• _Work item_:
Write out the material below exactly, with no line missing.

Start of Information shown

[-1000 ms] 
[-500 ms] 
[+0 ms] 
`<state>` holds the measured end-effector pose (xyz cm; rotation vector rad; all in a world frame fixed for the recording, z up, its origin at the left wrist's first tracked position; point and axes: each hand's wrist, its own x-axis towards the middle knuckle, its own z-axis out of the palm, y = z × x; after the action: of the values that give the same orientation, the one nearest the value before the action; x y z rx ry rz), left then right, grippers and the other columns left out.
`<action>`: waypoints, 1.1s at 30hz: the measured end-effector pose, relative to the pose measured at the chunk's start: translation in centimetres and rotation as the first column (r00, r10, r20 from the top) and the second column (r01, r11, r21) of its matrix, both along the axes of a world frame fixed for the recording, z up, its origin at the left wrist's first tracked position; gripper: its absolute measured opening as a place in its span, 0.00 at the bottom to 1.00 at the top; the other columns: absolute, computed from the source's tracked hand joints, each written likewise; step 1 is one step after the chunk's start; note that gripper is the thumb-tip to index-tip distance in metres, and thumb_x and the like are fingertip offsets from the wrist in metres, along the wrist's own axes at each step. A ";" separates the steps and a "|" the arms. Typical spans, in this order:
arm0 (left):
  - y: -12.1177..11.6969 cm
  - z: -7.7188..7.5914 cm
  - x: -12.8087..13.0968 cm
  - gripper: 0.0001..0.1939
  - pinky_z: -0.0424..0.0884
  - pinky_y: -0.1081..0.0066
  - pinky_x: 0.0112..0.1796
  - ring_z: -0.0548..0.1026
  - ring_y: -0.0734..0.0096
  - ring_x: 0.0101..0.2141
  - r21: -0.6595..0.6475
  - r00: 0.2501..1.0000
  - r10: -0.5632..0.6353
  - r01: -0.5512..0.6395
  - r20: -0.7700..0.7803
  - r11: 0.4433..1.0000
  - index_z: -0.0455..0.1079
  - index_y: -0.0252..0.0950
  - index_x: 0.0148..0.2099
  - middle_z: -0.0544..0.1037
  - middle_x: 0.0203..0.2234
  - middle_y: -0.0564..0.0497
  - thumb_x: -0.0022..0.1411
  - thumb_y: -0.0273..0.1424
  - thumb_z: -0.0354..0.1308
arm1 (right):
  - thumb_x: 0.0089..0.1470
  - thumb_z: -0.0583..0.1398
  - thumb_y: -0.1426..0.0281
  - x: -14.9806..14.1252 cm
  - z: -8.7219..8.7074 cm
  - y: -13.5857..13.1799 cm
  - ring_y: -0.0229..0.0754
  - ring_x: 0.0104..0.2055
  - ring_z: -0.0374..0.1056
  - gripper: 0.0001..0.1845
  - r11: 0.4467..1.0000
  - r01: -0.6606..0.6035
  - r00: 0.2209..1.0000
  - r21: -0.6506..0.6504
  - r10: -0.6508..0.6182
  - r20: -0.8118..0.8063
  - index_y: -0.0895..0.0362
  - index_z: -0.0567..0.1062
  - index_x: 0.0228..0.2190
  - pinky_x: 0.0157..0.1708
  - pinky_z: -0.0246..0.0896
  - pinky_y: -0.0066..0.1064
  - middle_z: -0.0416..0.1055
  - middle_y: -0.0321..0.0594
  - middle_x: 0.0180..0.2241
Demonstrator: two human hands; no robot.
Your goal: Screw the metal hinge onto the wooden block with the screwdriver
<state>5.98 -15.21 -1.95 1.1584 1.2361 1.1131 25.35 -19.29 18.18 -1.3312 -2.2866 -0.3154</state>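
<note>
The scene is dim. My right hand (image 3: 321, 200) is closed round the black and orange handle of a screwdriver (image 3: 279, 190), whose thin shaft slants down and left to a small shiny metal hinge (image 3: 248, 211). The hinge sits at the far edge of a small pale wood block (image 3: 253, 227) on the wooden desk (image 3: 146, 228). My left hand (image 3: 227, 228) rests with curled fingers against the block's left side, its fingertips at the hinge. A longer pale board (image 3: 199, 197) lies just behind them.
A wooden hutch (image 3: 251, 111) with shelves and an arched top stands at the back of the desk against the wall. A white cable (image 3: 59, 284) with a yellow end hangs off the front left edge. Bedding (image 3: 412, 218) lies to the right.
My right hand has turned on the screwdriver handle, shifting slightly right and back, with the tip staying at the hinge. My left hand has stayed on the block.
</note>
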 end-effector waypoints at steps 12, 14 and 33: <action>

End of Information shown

• _Task output_:
[-1000 ms] 
[-500 ms] 
[+0 ms] 
`<state>` holds the measured end-effector pose (xyz cm; rotation vector rad; all in a world frame fixed for the recording, z up, its origin at the left wrist's first tracked position; point and axes: each hand's wrist, its own x-axis towards the middle knuckle, its own z-axis out of the palm, y = z × x; after the action: of the values that give the same orientation, the one nearest the value before the action; x y z rx ry rz), left then right, grippers and the other columns left out.
`<action>`: waypoints, 1.1s at 30hz: the measured end-effector pose, relative to the pose measured at the chunk's start: translation in centimetres and rotation as the first column (r00, r10, r20 from the top) and the second column (r01, r11, r21) of its matrix, both along the axes of a world frame fixed for the recording, z up, its origin at the left wrist's first tracked position; gripper: its absolute measured opening as a place in its span, 0.00 at the bottom to 1.00 at the top; the other columns: absolute, computed from the source's tracked hand joints, each written likewise; step 1 is one step after the chunk's start; note that gripper is the thumb-tip to index-tip distance in metres, and thumb_x and the like are fingertip offsets from the wrist in metres, along the wrist's own axes at each step. A ";" separates the steps and a "|" the arms. Typical spans, in this order:
arm0 (left):
  - y: -12.1177..11.6969 cm
  - z: -7.7188..7.5914 cm
  - x: -12.8087..13.0968 cm
  - gripper: 0.0001..0.1939
  - pinky_z: -0.0424..0.0884
  - pinky_y: -0.1081..0.0066
  - pinky_x: 0.0112..0.1796
  - ring_z: -0.0548..0.1026
  - ring_y: -0.0734..0.0096
  - ring_x: 0.0101..0.2141
  - r21: -0.6595..0.6475
  - r00: 0.2501..1.0000
  - r10: -0.5632..0.6353
  - r01: -0.5512..0.6395
  - r20: -0.7700..0.7803
  - r11: 0.4433..1.0000
  - index_z: -0.0455..0.1079
  - index_y: -0.0252..0.0950
  - index_x: 0.0148..0.2099
  - middle_z: -0.0544..0.1037
  - middle_x: 0.0203..0.2234
  - middle_y: -0.0564..0.0497
  - thumb_x: -0.0022..0.1411
  - thumb_y: -0.0273..0.1424
  - thumb_z: -0.0354..0.1308
arm1 (right):
  - thumb_x: 0.0089..0.1470
  - thumb_z: -0.0583..0.1398
  - thumb_y: -0.1426..0.0281
  - x: -14.9806..14.1252 cm
  - z: -8.7219..8.7074 cm
  - y: -13.5857..13.1799 cm
  - ring_y: -0.0229..0.0754
  - ring_x: 0.0104..0.2055
  - ring_z: -0.0374..0.1056
  - gripper: 0.0001..0.1845
  - r11: 0.4467..1.0000
  - r01: -0.6606..0.6035
  - r00: 0.2209..1.0000
  - r21: -0.6506..0.6504
  - r10: -0.6508..0.6182
  - r20: -0.8118..0.8063
  - index_y: -0.0895..0.0362
  - index_z: -0.0567..0.1062
  - index_x: 0.0228..0.2190
  - pinky_x: 0.0157..0.1708
  - pinky_z: -0.0246..0.0896
  - pinky_y: -0.0066..0.1064
  - middle_z: -0.0416..0.1055
  - middle_y: -0.0321..0.0594
  - middle_x: 0.0180..0.2241
Demonstrator: two human hands; no robot.
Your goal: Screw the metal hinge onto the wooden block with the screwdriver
<state>5.98 -15.21 -1.95 1.1584 1.2361 1.1131 25.35 -19.29 18.18 -1.3312 -2.2866 -0.3154</state>
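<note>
The scene is dim. My right hand (image 3: 321, 200) is closed round the black and orange handle of a screwdriver (image 3: 279, 190), whose thin shaft slants down and left to a small shiny metal hinge (image 3: 248, 211). The hinge sits at the far edge of a small pale wood block (image 3: 253, 227) on the wooden desk (image 3: 146, 228). My left hand (image 3: 227, 228) rests with curled fingers against the block's left side, its fingertips at the hinge. A longer pale board (image 3: 199, 197) lies just behind them.
A wooden hutch (image 3: 251, 111) with shelves and an arched top stands at the back of the desk against the wall. A white cable (image 3: 59, 284) with a yellow end hangs off the front left edge. Bedding (image 3: 412, 218) lies to the right.
My right hand has turned on the screwdriver handle, shifting slightly right and back, with the tip staying at the hinge. My left hand has stayed on the block.
</note>
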 end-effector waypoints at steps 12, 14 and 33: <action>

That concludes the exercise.